3 de agosto de 2010

Nem sempre a lápis (68)

Tenho andado tão envolvido com a tradução, a descoberta de Manguel, o reencontro com Bartleby & Companhia, a indecisão entre o novo livro de Coetzee e a reedição de O Complexo de Portnoy, com vantagem para o primeiro, à medida que leio um período ou um parágrafo ao acaso na livraria; a prospectar o Ulisses e o Google – exigências da tiragem diária do blogue –; que, nas últimas semanas, a avareza do diálogo, da comunicação, desvalorizou-se aos bons-dias à porteira, se nos cruzamos; à rotativa questão, O que é a sopa?, enquanto tomo o pequeno-almoço confirmado pelo habitual bom-dia, liquidada a despesa de cor com boa-tarde, nem sempre me lembro de um até logo; à pergunta (desnecessária) se os trocos dão jeito, na frutaria; ao silencioso alheamento da pausa no trabalho, ao fim do dia e nem sempre com o lápis à mão. Vozes amigas e bem intencionadas, mandam sms ou e-mails a perguntar, «O que é feito?», a dizer por onde andam para que apareça; um pedido no blogue da Trama para que se espere até Setembro (outra vez, dois anos depois) fazem-me pegar no telefone, sabendo que corro o risco de ficar sem Net. Vá-se lá entender porquê; é mais simples e, se calhar, mais acertado aceitá-lo como característica do modem para descansar. Exposta a aparente realidade dos factos, concedo que o cenário assume conotações serôdias de hikikomori (coladas a cuspo), dividido entre a razoável noção da falta de arejar e a desmotivadora noção de sufoco que me espera. Consumida e demolida a veleidade das relações, é possível que a distância que nos separa da parafernália nipónica, tenha reservado para os solitários confinados em casa própria, a necessidade de esperar pela velhice e a vida a sós para se perderem, adeptos compulsivos da atitude electrónica em vigor ou da clássica despedida à francesa, na realidade quotidiana dos jovens japoneses exilados em casa dos pais – por tempo indefinido e imprevisível –, onde levam uma vida virtual em frente do computador.

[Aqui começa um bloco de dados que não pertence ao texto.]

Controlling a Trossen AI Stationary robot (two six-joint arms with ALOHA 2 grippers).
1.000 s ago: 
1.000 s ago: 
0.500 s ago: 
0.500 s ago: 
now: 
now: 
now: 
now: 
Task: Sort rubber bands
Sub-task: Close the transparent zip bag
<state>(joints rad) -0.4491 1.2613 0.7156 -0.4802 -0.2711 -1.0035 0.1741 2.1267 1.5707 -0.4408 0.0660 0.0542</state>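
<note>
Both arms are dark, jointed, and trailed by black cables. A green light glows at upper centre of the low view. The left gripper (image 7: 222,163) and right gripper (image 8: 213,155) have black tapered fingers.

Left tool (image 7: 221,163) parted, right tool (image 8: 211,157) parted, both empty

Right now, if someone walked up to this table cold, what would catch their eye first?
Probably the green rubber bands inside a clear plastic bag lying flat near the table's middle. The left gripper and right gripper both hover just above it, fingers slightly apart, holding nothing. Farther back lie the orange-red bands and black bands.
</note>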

Decorrido algum tempo, menos do que seria de esperar ou eu esperava, esqueço-me por completo da carrinha, há mais de um mês que não apanho o autocarro para Lisboa e há mais de três semanas que não almoço nem janto fora; cinema e música ao vivo, não sei de nada.
Tivesse eu casado com uma feiticeira e podia ter a certeza de que só a maçava para estalar os dedos ou franzir o nariz para ir e regressar, são e salvo de pôr os pés nos sítios onde se convenceram que me apetece. Por exemplo, vontade até nem me falta de aceitar o convite da minha namorada de colégio – a das bicicletazinhas – para jantar em casa dela e actualizarmos dois anos de silêncio quebrado pelo desejo de Boas-Festas, manifestado por ela, e o envio dos meus dois últimos livros; «Depois falamos», acusou a recepção. Mas a directiva teutónica de avisar com dois dias de antecedência, como se fosse dar um jantar de gala em que não poderei participar com o blusão pelos ombros e pendurá-lo nas costas de uma cadeira, somado à impossibilidade de a pôr a andar da sala para fora, com o olhar dividido entre a várzea a anoitecer em frente e a indisfarçável luminosidade do portátil ao lado, levam-me, vão levar-me, a inventar a desculpa mais esfarrapada enviada por e-mail e a receber, acto seguido, uma chamada com duração inferior aos angustiados momentos de me saber órfão de Net.
São cinco e tal da manhã, mais precisamente cinco horas e onze minutos do estreado mês de Agosto, fumo o último charro com a luz apagada, curioso por saber quanto mais tempo levarei a isolar e a combinar, «desaparecer» e «não»; o Vento faz-se ouvir, outra vez.

6 comentários:

MCS disse...

Aqui é sempre a lápis:
http://themodernartist.wordpress.com/2010/04/19/pencil-carving-art-by-dalton-getty/

Cristina Torrão disse...

Gostei :)

Cristina Torrão disse...

P.S. Talvez fosse aconselhável deitar-se mais cedo. Quanto mais se afastar do ritmo "normal", mais lhe custará restabelecer os seus contactos...

fallorca disse...

K.Kiss, não me estou a lamuriar; sinto-me que nem um pardal, neste caso, um noitibó ;)

Cristina Torrão disse...

Tudo bem! O mais importante é sentirmo-nos bem na nossa pele ;)
(Adoro a palavra noitibó)!

noni disse...

Notícia de última hora(ainda não confirmada,d fonte oficiosigilosa) informa noitibós e corujas brancas que,cerca das 4 da matina, poderão deliciar-se com 1aurora boreal!